If you are cruising through western NSW in early August take time out to visit Cowra, the site of the largest Prisoner of War breakout in modern military history. Award-winning writer Steve Cooper did just that when touring from Sydney to Melbourne in a Jayco Conquest recently.
The town of Cowra in the central west of NSW (pop 10,000) will run five days of commemorative events to mark the 70th anniversary of the Cowra Breakout. The commemorations begin on Friday, August 1 and finish on Tuesday, August 5.
Tributes include a wreath-laying at the Cowra War Cemetery, a peace ceremony at the Cowra World Peace Bell followed by a sunset torchlight/lantern procession to the POW campsite.
A special guest of honour, Teruo Murakami, is coming from Japan.
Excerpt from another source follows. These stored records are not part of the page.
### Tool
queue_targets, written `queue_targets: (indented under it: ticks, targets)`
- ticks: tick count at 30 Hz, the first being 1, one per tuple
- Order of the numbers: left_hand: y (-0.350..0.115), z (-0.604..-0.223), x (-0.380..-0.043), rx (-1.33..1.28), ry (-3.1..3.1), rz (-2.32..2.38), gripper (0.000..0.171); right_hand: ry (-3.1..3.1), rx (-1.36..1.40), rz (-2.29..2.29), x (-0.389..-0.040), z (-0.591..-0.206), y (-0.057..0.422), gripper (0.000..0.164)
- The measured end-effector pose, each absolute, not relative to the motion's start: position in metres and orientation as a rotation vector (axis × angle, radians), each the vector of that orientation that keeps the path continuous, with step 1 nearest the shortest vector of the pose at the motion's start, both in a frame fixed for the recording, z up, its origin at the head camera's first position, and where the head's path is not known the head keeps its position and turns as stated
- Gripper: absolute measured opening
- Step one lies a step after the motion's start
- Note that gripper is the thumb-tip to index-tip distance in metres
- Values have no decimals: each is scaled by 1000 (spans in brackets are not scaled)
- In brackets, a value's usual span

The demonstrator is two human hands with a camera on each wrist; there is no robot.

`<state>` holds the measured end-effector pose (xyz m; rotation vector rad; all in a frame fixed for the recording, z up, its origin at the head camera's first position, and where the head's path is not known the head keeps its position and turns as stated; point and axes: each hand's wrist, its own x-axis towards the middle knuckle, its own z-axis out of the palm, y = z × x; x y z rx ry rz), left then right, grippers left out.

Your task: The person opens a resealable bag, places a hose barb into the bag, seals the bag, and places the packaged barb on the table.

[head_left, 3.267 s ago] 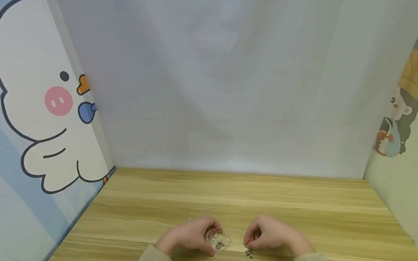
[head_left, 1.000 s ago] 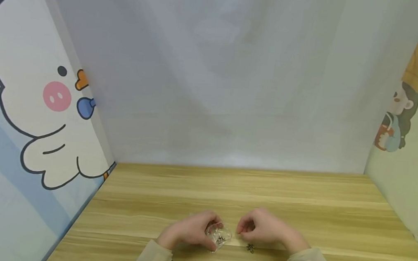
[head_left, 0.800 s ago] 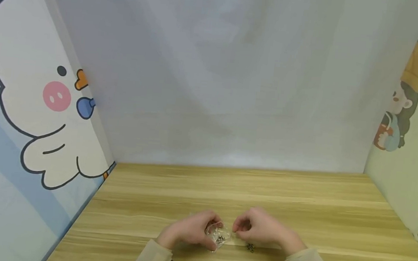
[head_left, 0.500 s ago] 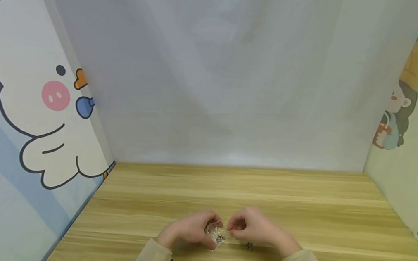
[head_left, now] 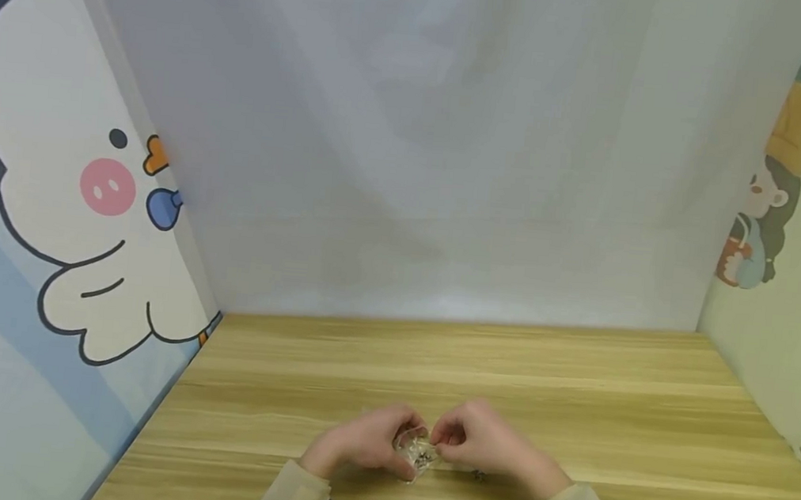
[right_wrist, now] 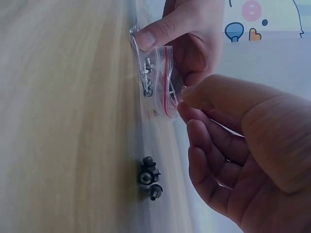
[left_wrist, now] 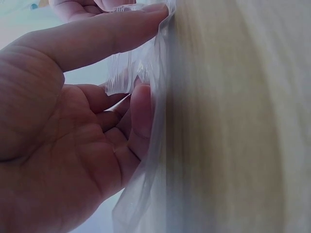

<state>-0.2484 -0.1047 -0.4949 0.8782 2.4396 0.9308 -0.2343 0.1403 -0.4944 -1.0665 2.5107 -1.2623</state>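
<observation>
Head view: left hand (head_left: pixel 371 443) grips clear zip bag (head_left: pixel 412 448) of small metal parts (head_left: pixel 423 459), low at bench (head_left: pixel 540 373); right hand (head_left: pixel 480 440) at bag's mouth. Left wrist: thumb (left_wrist: pixel 97 41) along bag. Right wrist: fingertips (right_wrist: pixel 195 94) pinched together, anything held unclear; loose metal pieces (right_wrist: pixel 147 176) nearby on bench.

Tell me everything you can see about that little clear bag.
It is a small, clear plastic zip bag, thin and crinkled, with a red line running across it near the mouth. That mouth looks spread open, and small silvery metal pieces show inside. The bare left hand grips it between thumb and fingers, and its lower side seems to rest on the pale wood-grain tabletop. The bare right hand is right at the mouth; whether it touches the plastic is unclear.
</observation>
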Motion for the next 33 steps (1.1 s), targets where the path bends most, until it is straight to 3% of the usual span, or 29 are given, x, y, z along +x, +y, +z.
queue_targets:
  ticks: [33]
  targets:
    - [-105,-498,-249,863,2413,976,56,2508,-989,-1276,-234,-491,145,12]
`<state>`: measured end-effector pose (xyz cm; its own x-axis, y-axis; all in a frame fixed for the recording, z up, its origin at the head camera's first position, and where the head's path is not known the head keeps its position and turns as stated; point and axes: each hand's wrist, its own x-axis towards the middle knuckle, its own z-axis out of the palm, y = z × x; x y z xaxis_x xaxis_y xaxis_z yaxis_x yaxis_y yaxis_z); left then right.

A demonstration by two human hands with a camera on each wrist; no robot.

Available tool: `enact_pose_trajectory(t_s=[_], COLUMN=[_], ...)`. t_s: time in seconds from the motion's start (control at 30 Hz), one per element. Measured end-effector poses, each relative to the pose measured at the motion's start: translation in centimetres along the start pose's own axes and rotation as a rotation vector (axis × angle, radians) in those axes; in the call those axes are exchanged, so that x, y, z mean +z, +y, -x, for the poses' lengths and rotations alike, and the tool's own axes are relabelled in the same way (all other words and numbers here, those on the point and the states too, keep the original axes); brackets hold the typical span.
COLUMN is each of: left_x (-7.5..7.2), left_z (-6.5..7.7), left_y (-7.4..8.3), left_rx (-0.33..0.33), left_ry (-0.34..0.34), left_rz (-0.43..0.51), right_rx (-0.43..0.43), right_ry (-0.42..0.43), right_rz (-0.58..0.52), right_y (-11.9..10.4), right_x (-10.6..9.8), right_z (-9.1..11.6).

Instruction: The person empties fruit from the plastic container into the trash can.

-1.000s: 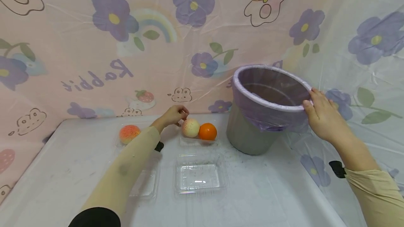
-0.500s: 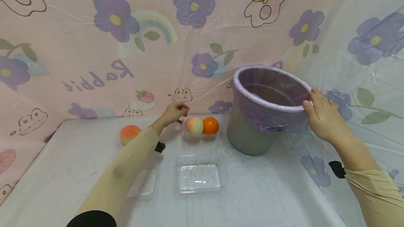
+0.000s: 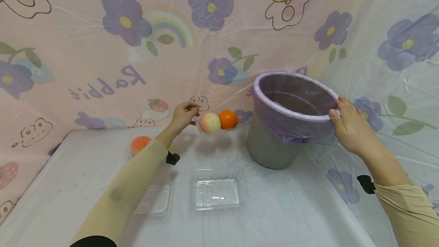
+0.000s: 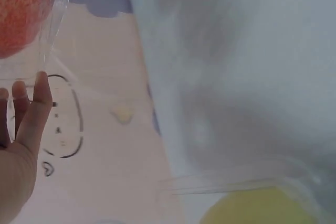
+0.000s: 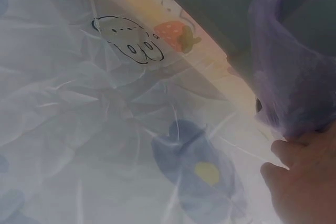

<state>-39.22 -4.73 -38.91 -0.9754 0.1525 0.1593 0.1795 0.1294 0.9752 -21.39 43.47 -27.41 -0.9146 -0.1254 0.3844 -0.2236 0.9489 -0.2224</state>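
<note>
My left hand [image 3: 185, 115] pinches the near left edge of a clear plastic box [image 4: 60, 11], which hangs above the table. Inside it sit a pale, red-speckled peach [image 3: 210, 123] and an orange [image 3: 228, 119], side by side. Only the peach's red side shows in the left wrist view. At the right, my right hand [image 3: 354, 129] grips the rim of a grey bin [image 3: 265, 144] lined with a purple plastic bag [image 3: 291, 128]. The bin leans slightly. In the right wrist view the fingers are partly cut off by the frame edge.
At the left, a red-orange peach [image 3: 138, 145] lies in another clear box, with a yellow fruit [image 4: 257, 208] partly behind my forearm. Two clear boxes stand nearer: a middle box [image 3: 217, 191] and a left box [image 3: 159, 200]. A patterned cloth [image 3: 164, 68] hangs behind the table.
My left hand has raised the box with the peach and orange off the table, tilting it up at the right. The right hand and bin have stayed put.
</note>
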Motion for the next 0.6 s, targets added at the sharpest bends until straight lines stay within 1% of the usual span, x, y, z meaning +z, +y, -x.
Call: enact_pose_trajectory(t_s=[0.13, 0.3, 0.6], left_x=[-0.3, -0.5, -0.7], left_z=[0.2, 0.5, 1.0], left_y=[1.2, 2.9, 7.0], left_rx=[0.022, 0.065, 0.139], left_ry=[0.055, 0.109, 0.201], left_rz=[0.018, 0.044, 0.083], right_rx=[0.0, 0.0, 0.0], right_ry=[0.0, 0.0, 0.002], right_rz=[0.003, 0.001, -0.003], right_y=[0.0, 0.1, 0.1], right_x=[0.0, -0.1, 0.0], right_z=[0.0, 0.0, 0.0])
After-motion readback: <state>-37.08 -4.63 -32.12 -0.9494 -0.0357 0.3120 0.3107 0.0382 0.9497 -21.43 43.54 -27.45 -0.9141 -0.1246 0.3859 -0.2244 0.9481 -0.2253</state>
Murakami is 94 years old and is one of the few surviving Japanese POWs who were involved in the infamous breakout in the early hours of August 5, 1944.
Unlike many of the other POWs, the Japanese prisoners felt shame, believing that by being captured they had brought dishonour to themselves, their families and country.
The story had a Wild West beginning, and a blood-curdling end with a bugle signalling a Bushido charge leading to a massacre for the Japanese POWs who charged the barbed wire fencing. Some wore baseball mittens to protect their hands on the wire; others ran to the wire and tossed their great coats over it. Many prisoners were armed with knives, baseball bats, and clubs studded with nails and hooks.
On that fateful morning, 1100 Japanese prisoners of war made a suicidal bid to escape. By daylight, 231 Japanese POWs were dead and 107 wounded. Twenty Japanese POWs committed suicide, and about 334 escaped into the countryside. Three Australian soldiers were killed and three injured.
From the tragedy of the Cowra Breakout came a long lasting friendship between the people of Cowra and Japan. The best-known feature in Cowra is the 5Ha Japanese Garden and Culture Centre. Opened in October 1979, the garden was dedicated as a sanctuary for the spirits of Australian and Japanese soldiers who died in the Pacific War of 1942-45, and is a symbol of reconciliation between Australia and Japan.
The beautiful 5ha Japanese Garden, POW camp and War Cemetery are connected by Sakura (Cherry Tree) Avenue. There is little left of the camp: a guard tower and monument. The war cemetery is a showpiece, and contains the remains of Cowra POW camp dead, along with another 275 Japanese, some soldiers and some civilian internees, who died in Australia during the war years.
Recently Cowra was honoured with a gift of a bronze Peace Bell, one of only seven worldwide – a tribute to the spirit of friendship and peace between the Japanese and Cowra communities.